Saturday, August 4, 2007 | 12:00 a.m. CDT; updated 6:09 p.m. CDT, Friday, October 24, 2008
Jade Li blogs and and plays the pipa, a Chinese instrument.

COLUMBIA-Although her peers value self-expression, Jade Li, 17, thinks the media streamlines what people think of as expressive.

“People I see want to be like a model,” she says of other teens. “They say, ‘We shop at the best stores and get the best things.’ But it’s because their friends are doing it. If a really cool movie is coming out, even if they do not like it, they’ll go see it because you are supposed to. You feel like you have to read the same magazines and watch the same TV series. It’s more about peer pressure.”
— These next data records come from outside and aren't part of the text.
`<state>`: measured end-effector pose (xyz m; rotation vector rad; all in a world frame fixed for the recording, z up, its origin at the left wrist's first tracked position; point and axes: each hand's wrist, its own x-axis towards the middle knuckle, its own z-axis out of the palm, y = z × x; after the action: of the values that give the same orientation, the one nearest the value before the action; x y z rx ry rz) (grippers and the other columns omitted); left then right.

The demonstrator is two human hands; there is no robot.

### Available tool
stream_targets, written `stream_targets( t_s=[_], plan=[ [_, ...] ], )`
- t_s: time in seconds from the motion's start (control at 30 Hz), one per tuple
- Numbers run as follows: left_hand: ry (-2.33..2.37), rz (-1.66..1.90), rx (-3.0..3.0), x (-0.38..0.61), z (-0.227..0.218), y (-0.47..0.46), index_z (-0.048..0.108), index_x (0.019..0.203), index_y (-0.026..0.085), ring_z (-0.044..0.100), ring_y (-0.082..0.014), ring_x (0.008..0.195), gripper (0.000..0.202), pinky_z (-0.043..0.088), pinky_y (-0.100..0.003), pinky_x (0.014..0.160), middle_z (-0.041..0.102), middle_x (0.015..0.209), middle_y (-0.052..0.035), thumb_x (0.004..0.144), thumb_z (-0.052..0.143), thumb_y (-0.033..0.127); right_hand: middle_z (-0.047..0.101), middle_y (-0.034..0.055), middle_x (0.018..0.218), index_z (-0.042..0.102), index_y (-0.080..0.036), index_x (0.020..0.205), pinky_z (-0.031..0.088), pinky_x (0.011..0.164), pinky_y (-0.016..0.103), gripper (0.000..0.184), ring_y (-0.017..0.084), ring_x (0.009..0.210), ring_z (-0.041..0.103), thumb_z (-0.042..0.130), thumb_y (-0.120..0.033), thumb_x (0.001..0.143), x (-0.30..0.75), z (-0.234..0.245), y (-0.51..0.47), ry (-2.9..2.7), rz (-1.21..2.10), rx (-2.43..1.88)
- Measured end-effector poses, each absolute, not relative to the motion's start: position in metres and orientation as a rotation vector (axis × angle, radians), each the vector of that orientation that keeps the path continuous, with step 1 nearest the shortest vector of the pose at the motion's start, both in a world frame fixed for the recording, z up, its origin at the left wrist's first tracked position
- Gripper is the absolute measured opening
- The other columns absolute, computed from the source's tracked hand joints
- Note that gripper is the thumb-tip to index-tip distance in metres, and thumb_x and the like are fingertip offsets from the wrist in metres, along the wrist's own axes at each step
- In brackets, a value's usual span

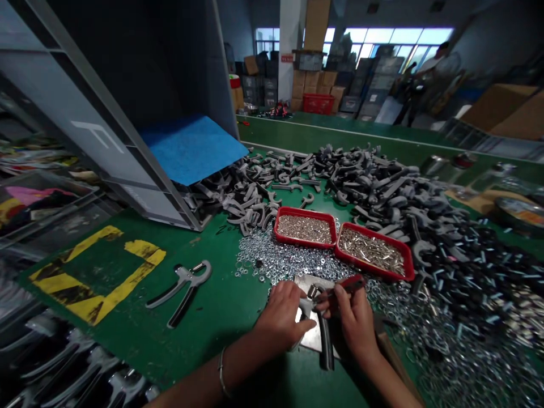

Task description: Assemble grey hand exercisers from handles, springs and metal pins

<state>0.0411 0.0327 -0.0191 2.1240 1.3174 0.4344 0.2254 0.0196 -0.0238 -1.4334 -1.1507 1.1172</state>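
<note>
My left hand [283,314] grips a black-and-grey plastic handle [325,340] near its metal collar, over a steel plate [317,334]. My right hand [349,320] pinches a red-handled tool [351,285] just beside that collar, and the tool's tip is hidden by my fingers. Beyond my hands lie loose steel washers [272,260] and two red trays, one of small metal pieces [304,228], the other of pins or screws [374,252]. A heap of grey handle parts [361,187] spreads behind them. A finished-looking hand grip [181,292] lies to my left.
Black handle parts [480,266] and washers cover the green bench [221,317] on the right. Yellow-and-black tape [97,275] marks its left side. A blue sheet [191,148] lies on a grey bin [106,153]. A person [429,79] stands far back among cartons.
</note>
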Motion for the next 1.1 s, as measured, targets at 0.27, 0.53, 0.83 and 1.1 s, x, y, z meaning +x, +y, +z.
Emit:
stream_targets(
  t_s=[0.27, 0.53, 0.83, 1.1],
  plan=[
    [1.304, 0.457, 2.155, 0.042, -0.021, 0.03, 0.053, 0.107, 0.017, 0.044, -0.0264, 0.105, 0.036, 0.035, -0.042, 0.1, 0.052, 0.108, -0.0074, 0.08, 0.072, 0.031, 0.064, 0.003, 0.069, 0.053, -0.025, 0.087, 0.049, 0.057, 0.034, 0.036, 0.024, 0.061, 0.063, 0.067, -0.057, 0.078, 0.215, -0.014, 0.025, -1.318, 0.901, -1.592],
    [1.327, 0.392, 2.13, 0.043, -0.017, 0.033, 0.053, 0.107, 0.017, 0.044, -0.0274, 0.108, 0.037, 0.035, -0.042, 0.099, 0.053, 0.111, -0.0081, 0.08, 0.072, 0.034, 0.067, -0.0008, 0.073, 0.047, -0.025, 0.093, 0.051, 0.051, 0.027, 0.033, 0.015, 0.053, 0.062, 0.055, -0.057, 0.091, 0.23, -0.007, 0.046, -0.947, 1.355, -1.217],
    [1.344, 0.37, 2.132, 0.043, -0.019, 0.033, 0.054, 0.107, 0.018, 0.045, -0.0277, 0.109, 0.035, 0.035, -0.042, 0.099, 0.053, 0.112, -0.0078, 0.081, 0.071, 0.035, 0.075, 0.0036, 0.084, 0.047, -0.026, 0.099, 0.058, 0.068, 0.036, 0.024, 0.022, 0.066, 0.071, 0.055, -0.049, 0.094, 0.236, -0.032, 0.009, -1.154, 1.063, -1.394],
    [1.387, 0.338, 2.136, 0.045, -0.016, 0.031, 0.054, 0.109, 0.017, 0.044, -0.0282, 0.11, 0.035, 0.035, -0.043, 0.101, 0.053, 0.115, -0.0094, 0.082, 0.069, 0.033, 0.067, 0.0073, 0.074, 0.053, -0.022, 0.09, 0.047, 0.06, 0.035, 0.022, 0.026, 0.065, 0.066, 0.055, -0.044, 0.088, 0.223, -0.022, 0.014, -1.702, 0.606, -1.619]
  ],
)
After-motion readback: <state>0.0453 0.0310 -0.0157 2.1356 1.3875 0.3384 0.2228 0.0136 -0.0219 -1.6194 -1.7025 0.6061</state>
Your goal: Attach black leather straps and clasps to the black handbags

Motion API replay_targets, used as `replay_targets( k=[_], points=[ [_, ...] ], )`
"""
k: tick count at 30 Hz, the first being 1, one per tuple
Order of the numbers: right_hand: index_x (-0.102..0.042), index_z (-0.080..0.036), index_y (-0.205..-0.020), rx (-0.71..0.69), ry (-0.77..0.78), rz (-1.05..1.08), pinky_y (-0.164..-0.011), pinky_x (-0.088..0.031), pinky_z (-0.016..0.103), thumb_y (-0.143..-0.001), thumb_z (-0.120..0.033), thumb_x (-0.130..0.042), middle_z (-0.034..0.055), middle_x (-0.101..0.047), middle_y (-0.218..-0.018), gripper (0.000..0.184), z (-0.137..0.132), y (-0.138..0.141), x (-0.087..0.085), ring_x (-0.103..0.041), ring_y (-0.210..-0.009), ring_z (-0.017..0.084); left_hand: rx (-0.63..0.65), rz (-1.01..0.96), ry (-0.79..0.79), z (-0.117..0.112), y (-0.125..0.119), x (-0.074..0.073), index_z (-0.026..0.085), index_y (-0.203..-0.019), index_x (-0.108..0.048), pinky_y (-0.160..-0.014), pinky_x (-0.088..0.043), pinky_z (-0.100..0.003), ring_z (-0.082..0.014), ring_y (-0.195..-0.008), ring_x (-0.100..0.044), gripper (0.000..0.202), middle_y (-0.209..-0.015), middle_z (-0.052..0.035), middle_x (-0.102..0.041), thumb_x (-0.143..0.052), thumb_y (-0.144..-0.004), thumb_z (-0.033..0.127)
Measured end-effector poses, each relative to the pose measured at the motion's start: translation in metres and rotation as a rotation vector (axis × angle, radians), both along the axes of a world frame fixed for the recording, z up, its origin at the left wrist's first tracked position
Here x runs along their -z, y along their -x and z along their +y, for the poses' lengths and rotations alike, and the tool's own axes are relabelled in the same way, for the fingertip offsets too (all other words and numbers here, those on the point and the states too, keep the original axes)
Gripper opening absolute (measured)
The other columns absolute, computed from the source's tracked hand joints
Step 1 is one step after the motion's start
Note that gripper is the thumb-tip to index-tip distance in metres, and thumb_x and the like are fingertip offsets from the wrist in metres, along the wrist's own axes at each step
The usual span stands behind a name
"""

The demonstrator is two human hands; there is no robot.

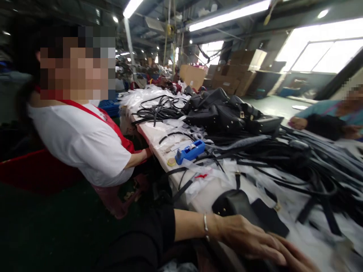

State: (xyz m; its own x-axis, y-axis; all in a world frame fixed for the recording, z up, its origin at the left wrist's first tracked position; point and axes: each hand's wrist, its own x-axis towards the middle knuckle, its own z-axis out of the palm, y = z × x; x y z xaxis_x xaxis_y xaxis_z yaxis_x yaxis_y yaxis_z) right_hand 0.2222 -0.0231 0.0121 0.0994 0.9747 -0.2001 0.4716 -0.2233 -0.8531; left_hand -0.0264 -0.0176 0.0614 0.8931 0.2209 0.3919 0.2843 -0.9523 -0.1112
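Observation:
My left hand [248, 238] reaches in from the lower left, with a black sleeve and a thin bracelet at the wrist. Its fingers lie stretched out and flat, so the hand is open. It rests just in front of a small black leather bag [234, 202] with gold studs, on the near end of the white table [210, 192]. A flat black piece [270, 221] lies beside the bag. Part of my right hand [296, 258] shows at the bottom edge under the left fingertips. Its fingers are cut off, so I cannot say whether they are closed.
A co-worker in a white T-shirt [82, 143] and red apron sits at the table's left side. A blue tape dispenser [190, 151], a heap of black handbags [227, 109] and tangled black straps [300, 162] cover the table. Another person's arm [326, 117] rests at the right. Cardboard boxes [193, 75] stand behind.

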Motion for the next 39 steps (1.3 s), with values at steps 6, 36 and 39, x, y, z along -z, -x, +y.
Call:
replay_targets(
  k=[6, 36, 39],
  points=[
    [-0.076, -0.018, -0.092, 0.102, 0.096, 0.300, -0.065, -0.057, 0.031, -0.063, -0.059, -0.077, 0.0084, -0.075, -0.080, 0.050, -0.015, 0.005, -0.001, -0.067, -0.070, 0.022, -0.181, -0.188, 0.485, -0.041, 0.081, 0.047, 0.018, -0.093, -0.064, -0.081, -0.051, -0.022, -0.0136, -0.088, -0.064, 0.022, -0.099, -0.0051, -0.069, -0.045, -0.086, 0.011],
    [-0.040, -0.033, -0.146, 0.114, -0.162, -0.090, -0.096, -0.053, 0.046, -0.073, -0.041, -0.078, 0.0111, -0.039, -0.151, 0.082, -0.143, -0.037, 0.006, -0.053, -0.125, 0.032, -0.577, -0.626, 1.026, 0.020, 0.053, 0.085, 0.021, -0.145, -0.029, -0.103, -0.046, -0.046, -0.0292, -0.130, -0.046, 0.077, -0.144, -0.0156, -0.042, -0.070, -0.081, 0.031],
    [-0.043, -0.033, -0.144, -0.016, -0.292, -0.381, -0.110, -0.040, 0.050, -0.074, -0.030, -0.075, 0.0075, -0.038, -0.151, 0.077, -0.129, -0.035, 0.002, -0.041, -0.136, 0.031, -0.587, -0.642, 1.084, 0.031, 0.047, 0.088, 0.019, -0.144, -0.032, -0.103, -0.046, -0.045, -0.0284, -0.128, -0.048, 0.074, -0.144, -0.0159, -0.043, -0.069, -0.081, 0.031]
  ],
)
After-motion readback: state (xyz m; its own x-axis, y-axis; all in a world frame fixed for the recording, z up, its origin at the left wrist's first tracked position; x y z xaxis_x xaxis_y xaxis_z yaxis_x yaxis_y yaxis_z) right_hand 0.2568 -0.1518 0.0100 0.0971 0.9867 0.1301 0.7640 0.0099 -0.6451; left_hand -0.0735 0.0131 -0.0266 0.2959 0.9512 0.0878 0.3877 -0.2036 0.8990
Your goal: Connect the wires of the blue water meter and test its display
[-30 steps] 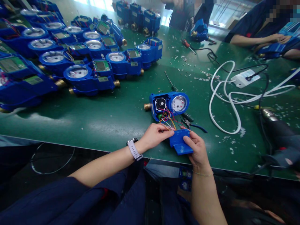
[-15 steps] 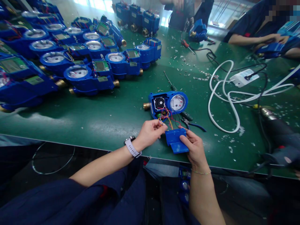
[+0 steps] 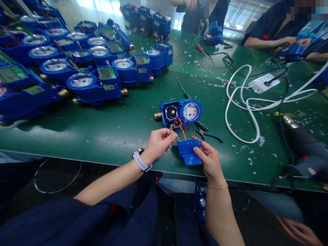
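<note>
A blue water meter (image 3: 191, 112) with a round dial lies in front of me, its square compartment uncovered. Thin coloured wires (image 3: 182, 129) run out of that compartment to a blue plastic cover (image 3: 191, 153). My right hand (image 3: 208, 157) grips this cover by its right side, thumb on its face. My left hand (image 3: 162, 141) is closed, finger and thumb pinching wires just below the meter's compartment. Pliers (image 3: 208, 134) with blue handles and a dark-handled screwdriver (image 3: 186, 92) lie close to the meter.
Many blue water meters (image 3: 82, 82) fill the table's left side. A white power strip (image 3: 263, 83) with a looped white cable is at right, near a heat gun (image 3: 294, 128). Across the table, co-workers' hands (image 3: 294, 42) hold another meter. Scraps litter the green tabletop (image 3: 123, 133).
The view has shifted slightly, so everything sits a little further left. Both hands keep their hold on the wires and the cover. Another person's hand has appeared at the lower right.
</note>
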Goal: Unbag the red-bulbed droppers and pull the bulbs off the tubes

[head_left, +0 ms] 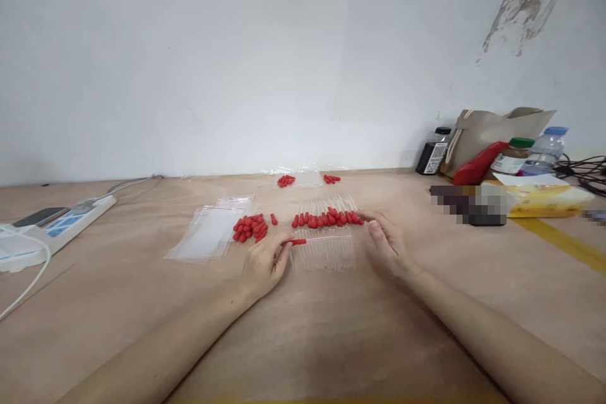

Jade spends more than 10 hours a day online, taking care of her half dozen blogs.

“You can say anything on the Internet because no one knows who you really are. Nobody can judge you,” she says.

Jade moved to the United States from China four years ago when her mother got a job at MU. Typically, she gets online about 10 a.m. and checks e-mail, Facebook and MySpace.

And then there is writing to do.

“My blogs are how I feel, it’s like a diary or journal sometimes,” Jade says. “Sometimes I will have read a really, really good book and I’ll type up some quotes from it. And there are other times I’m just talking about an event that happened, politics and stuff, or a local event that just happened — because people go to the blogs not just from your city, but from all over the world, to see what’s going on.”

In this anonymous world, Jade feels free to speak her mind.

“If you’re this Asian kid and you don’t really speak English that well, you may be interested in politics but Americans don’t pay attention to you,” she says. “They think you don’t really know much because you’re Asian and you’ve just been here for a little bit.”

During the school year, she spends less time online and devotes herself to studying, attending as many school clubs as possible and working for The Rock, the newspaper at Rock Bridge High School.

“At the school newspaper we mail our paper out to companies and local government. It’s like they know what’s going on inside our high school and sort of what we think about everything,” she says, “because kids write about everything. It’s great that we have the opportunity to do that.”

As for student expression, Jade thinks schools play the pivotal role in encouraging it.

“It’s not so much about how the community lets you express yourself, but more about the schools,” she says.

“Teens spend most of their time in school. (At Rock Bridge) the teachers meet once or twice a month to talk about how to treat the students, but the students don’t get a chance to say what they think. Maybe they should let students get involved.”